### YOUR TASK:
Your job is to print the listing exactly.

*** Opening EXCERPTED DATA ***

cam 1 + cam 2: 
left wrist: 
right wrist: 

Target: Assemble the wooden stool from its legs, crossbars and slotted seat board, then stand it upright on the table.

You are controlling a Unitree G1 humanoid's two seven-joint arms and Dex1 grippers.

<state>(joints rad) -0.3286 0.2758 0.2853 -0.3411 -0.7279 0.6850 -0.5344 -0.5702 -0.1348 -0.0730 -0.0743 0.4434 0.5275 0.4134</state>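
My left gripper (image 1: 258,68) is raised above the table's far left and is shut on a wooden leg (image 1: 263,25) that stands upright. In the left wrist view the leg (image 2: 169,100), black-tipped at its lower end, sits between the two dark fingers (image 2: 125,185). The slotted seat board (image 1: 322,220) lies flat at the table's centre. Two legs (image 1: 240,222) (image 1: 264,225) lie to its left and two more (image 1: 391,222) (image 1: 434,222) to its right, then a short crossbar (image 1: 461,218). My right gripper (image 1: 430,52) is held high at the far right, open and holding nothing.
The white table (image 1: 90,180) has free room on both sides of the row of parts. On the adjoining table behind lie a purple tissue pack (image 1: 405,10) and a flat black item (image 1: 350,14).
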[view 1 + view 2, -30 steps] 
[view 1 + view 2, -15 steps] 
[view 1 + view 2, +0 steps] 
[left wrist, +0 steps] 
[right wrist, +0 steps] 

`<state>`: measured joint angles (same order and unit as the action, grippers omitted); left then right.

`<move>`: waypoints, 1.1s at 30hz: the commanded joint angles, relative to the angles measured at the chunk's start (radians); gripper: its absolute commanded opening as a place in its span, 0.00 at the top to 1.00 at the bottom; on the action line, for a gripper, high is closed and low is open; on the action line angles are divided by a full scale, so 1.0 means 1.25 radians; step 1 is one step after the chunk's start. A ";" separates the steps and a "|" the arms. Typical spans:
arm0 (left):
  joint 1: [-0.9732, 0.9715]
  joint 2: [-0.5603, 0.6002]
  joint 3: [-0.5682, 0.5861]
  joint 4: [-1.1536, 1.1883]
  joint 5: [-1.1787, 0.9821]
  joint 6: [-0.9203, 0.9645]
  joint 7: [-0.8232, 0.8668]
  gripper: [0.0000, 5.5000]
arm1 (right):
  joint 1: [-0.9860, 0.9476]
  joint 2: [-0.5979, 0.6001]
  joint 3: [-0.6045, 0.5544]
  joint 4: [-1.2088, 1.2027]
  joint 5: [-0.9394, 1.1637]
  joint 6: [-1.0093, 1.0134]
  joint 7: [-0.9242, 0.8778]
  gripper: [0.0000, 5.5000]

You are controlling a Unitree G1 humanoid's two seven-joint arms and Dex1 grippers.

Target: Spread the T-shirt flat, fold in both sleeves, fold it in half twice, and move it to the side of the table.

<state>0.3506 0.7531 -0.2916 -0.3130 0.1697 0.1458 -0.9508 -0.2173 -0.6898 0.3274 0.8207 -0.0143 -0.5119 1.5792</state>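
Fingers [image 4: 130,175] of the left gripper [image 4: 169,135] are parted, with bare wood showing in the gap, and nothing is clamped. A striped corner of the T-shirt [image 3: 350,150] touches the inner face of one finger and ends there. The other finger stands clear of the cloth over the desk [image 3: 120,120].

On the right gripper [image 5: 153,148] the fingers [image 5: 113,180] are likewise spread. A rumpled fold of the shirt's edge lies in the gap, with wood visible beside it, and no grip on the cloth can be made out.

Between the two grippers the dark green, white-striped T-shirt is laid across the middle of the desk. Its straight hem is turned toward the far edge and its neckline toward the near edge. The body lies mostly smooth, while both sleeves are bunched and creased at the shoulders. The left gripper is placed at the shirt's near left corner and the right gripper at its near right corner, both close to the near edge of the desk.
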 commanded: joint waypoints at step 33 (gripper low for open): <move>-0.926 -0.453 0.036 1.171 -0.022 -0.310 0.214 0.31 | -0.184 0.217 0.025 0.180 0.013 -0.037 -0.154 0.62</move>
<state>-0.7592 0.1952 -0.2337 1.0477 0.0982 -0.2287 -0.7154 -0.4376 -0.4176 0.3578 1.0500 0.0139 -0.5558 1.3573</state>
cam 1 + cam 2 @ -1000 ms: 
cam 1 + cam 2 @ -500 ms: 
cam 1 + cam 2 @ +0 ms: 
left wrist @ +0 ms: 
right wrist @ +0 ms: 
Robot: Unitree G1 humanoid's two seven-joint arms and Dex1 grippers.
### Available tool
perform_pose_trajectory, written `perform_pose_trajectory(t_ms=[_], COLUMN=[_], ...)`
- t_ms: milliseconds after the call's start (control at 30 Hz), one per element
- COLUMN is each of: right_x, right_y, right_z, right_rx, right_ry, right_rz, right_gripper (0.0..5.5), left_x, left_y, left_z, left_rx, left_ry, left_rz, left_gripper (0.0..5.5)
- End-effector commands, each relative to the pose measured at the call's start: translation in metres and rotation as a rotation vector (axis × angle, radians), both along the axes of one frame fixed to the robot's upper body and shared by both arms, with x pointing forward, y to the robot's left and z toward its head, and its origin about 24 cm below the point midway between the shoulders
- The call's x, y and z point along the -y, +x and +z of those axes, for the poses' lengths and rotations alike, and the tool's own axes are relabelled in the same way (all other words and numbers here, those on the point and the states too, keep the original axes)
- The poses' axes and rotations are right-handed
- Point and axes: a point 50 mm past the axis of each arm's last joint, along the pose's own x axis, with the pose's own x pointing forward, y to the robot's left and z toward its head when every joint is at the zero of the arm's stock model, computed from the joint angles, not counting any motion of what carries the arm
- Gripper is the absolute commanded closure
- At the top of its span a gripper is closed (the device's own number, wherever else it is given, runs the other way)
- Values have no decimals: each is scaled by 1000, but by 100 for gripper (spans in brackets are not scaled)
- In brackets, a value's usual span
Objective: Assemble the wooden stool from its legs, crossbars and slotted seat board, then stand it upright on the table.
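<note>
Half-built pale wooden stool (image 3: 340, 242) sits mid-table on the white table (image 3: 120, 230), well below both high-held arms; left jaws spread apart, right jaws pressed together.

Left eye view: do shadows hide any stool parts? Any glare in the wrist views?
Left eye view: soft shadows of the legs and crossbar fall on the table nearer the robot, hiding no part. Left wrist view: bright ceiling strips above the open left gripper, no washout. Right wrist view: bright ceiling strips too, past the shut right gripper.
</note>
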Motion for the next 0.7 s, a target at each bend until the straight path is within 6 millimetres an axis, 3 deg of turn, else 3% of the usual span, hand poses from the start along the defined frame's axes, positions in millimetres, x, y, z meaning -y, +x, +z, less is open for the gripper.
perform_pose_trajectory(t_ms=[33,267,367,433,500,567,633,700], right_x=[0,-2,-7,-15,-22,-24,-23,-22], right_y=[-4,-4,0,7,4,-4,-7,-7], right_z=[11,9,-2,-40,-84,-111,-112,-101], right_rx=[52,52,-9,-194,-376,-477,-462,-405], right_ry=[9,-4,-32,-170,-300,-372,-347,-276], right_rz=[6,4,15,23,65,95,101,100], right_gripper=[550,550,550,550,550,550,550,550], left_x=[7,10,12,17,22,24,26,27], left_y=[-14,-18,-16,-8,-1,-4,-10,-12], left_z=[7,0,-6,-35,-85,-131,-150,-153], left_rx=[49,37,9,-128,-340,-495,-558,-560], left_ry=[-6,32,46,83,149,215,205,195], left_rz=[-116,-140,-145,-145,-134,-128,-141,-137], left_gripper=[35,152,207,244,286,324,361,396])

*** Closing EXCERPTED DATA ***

### REPLY TO THE TASK:
cam 1 + cam 2: 
left wrist: 
right wrist: 

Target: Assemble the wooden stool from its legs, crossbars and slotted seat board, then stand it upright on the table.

You are controlling a Unitree G1 humanoid's two seven-joint arms and Dex1 grippers.

<state>(joints rad) -0.3286 0.2758 0.2853 -0.3411 -0.7279 0.6850 -0.5344 -0.5702 -0.1348 -0.0730 -0.0743 0.4434 0.5275 0.4134</state>
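My left gripper (image 1: 258,68) is raised above the table's far left and is shut on a wooden leg (image 1: 263,25) that stands upright. In the left wrist view the leg (image 2: 169,100), black-tipped at its lower end, sits between the two dark fingers (image 2: 125,185). The slotted seat board (image 1: 322,220) lies flat at the table's centre. Two legs (image 1: 240,222) (image 1: 264,225) lie to its left and two more (image 1: 391,222) (image 1: 434,222) to its right, then a short crossbar (image 1: 461,218). My right gripper (image 1: 430,52) is held high at the far right, open and holding nothing.
The white table (image 1: 90,180) has free room on both sides of the row of parts. On the adjoining table behind lie a purple tissue pack (image 1: 405,10) and a flat black item (image 1: 350,14).
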[view 1 + view 2, -30 steps] 
[view 1 + view 2, -15 steps] 
[view 1 + view 2, +0 steps] 
[left wrist, +0 steps] 
[right wrist, +0 steps] 

`<state>`: measured joint angles (same order and unit as the action, grippers omitted); left then right.

`<move>`: waypoints, 1.1s at 30hz: the commanded joint angles, relative to the angles measured at the chunk's start (radians); gripper: its absolute commanded opening as a place in its span, 0.00 at the top to 1.00 at the bottom; on the action line, for a gripper, high is closed and low is open; on the action line angles are divided by a full scale, so 1.0 means 1.25 radians; step 1 is one step after the chunk's start. A ";" separates the steps and a "|" the arms. Typical spans:
arm0 (left):
  joint 1: [-0.9732, 0.9715]
  joint 2: [-0.5603, 0.6002]
  joint 3: [-0.5682, 0.5861]
  joint 4: [-1.1536, 1.1883]
  joint 5: [-1.1787, 0.9821]
  joint 6: [-0.9203, 0.9645]
  joint 7: [-0.8232, 0.8668]
  gripper: [0.0000, 5.5000]
arm1 (right):
  joint 1: [-0.9860, 0.9476]
  joint 2: [-0.5979, 0.6001]
  joint 3: [-0.6045, 0.5544]
  joint 4: [-1.2088, 1.2027]
  joint 5: [-0.9394, 1.1637]
  joint 6: [-1.0093, 1.0134]
  joint 7: [-0.9242, 0.8778]
  gripper: [0.0000, 5.5000]

You are controlling a Unitree G1 humanoid's two seven-joint arms and Dex1 grippers.

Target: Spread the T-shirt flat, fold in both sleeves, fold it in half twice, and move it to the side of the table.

<state>0.3506 0.7531 -0.2916 -0.3130 0.1697 0.1458 -0.9508 -0.2173 -0.6898 0.3274 0.8207 -0.0143 -0.5119 1.5792</state>
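Fingers [image 4: 130,175] of the left gripper [image 4: 169,135] are parted, with bare wood showing in the gap, and nothing is clamped. A striped corner of the T-shirt [image 3: 350,150] touches the inner face of one finger and ends there. The other finger stands clear of the cloth over the desk [image 3: 120,120].

On the right gripper [image 5: 153,148] the fingers [image 5: 113,180] are likewise spread. A rumpled fold of the shirt's edge lies in the gap, with wood visible beside it, and no grip on the cloth can be made out.

Between the two grippers the dark green, white-striped T-shirt is laid across the middle of the desk. Its straight hem is turned toward the far edge and its neckline toward the near edge. The body lies mostly smooth, while both sleeves are bunched and creased at the shoulders. The left gripper is placed at the shirt's near left corner and the right gripper at its near right corner, both close to the near edge of the desk.
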 commanded: joint waypoints at step 33 (gripper low for open): <move>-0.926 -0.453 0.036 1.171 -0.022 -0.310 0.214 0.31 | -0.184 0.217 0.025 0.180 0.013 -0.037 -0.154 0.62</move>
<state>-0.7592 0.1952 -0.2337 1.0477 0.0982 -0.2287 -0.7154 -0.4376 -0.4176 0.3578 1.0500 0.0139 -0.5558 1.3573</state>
cam 1 + cam 2 @ -1000 ms: 
cam 1 + cam 2 @ -500 ms: 
cam 1 + cam 2 @ +0 ms: 
left wrist @ +0 ms: 
right wrist @ +0 ms: 
Robot: Unitree G1 humanoid's two seven-joint arms and Dex1 grippers.
### Available tool
perform_pose_trajectory, written `perform_pose_trajectory(t_ms=[_], COLUMN=[_], ...)`
- t_ms: milliseconds after the call's start (control at 30 Hz), one per element
- COLUMN is each of: right_x, right_y, right_z, right_rx, right_ry, right_rz, right_gripper (0.0..5.5), left_x, left_y, left_z, left_rx, left_ry, left_rz, left_gripper (0.0..5.5)
- End-effector commands, each relative to the pose measured at the call's start: translation in metres and rotation as a rotation vector (axis × angle, radians), both along the axes of one frame fixed to the robot's upper body and shared by both arms, with x pointing forward, y to the robot's left and z toward its head, and its origin about 24 cm below the point midway between the shoulders
- The call's x, y and z point along the -y, +x and +z of those axes, for the poses' lengths and rotations alike, and the tool's own axes are relabelled in the same way (all other words and numbers here, those on the point and the states too, keep the original axes)
- The poses' axes and rotations are right-handed
- Point and axes: a point 50 mm past the axis of each arm's last joint, along the pose's own x axis, with the pose's own x pointing forward, y to the robot's left and z toward its head when every joint is at the zero of the arm's stock model, computed from the joint angles, not counting any motion of what carries the arm
- Gripper is the absolute commanded closure
- At the top of its span a gripper is closed (the device's own number, wherever else it is given, runs the other way)
- Values have no decimals: each is scaled by 1000, but by 100 for gripper (spans in brackets are not scaled)
- In brackets, a value's usual span
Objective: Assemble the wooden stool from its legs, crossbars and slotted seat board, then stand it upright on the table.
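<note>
Half-built pale wooden stool (image 3: 340, 242) sits mid-table on the white table (image 3: 120, 230), well below both high-held arms; left jaws spread apart, right jaws pressed together.

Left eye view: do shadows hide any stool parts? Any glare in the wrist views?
Left eye view: soft shadows of the legs and crossbar fall on the table nearer the robot, hiding no part. Left wrist view: bright ceiling strips above the open left gripper, no washout. Right wrist view: bright ceiling strips too, past the shut right gripper.
</note>
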Motion for the next 0.7 s, a target at each bend until the straight path is within 6 millimetres an axis, 3 deg of turn, else 3% of the usual span, hand poses from the start along the defined frame's axes, positions in millimetres, x, y, z meaning -y, +x, +z, less is open for the gripper.
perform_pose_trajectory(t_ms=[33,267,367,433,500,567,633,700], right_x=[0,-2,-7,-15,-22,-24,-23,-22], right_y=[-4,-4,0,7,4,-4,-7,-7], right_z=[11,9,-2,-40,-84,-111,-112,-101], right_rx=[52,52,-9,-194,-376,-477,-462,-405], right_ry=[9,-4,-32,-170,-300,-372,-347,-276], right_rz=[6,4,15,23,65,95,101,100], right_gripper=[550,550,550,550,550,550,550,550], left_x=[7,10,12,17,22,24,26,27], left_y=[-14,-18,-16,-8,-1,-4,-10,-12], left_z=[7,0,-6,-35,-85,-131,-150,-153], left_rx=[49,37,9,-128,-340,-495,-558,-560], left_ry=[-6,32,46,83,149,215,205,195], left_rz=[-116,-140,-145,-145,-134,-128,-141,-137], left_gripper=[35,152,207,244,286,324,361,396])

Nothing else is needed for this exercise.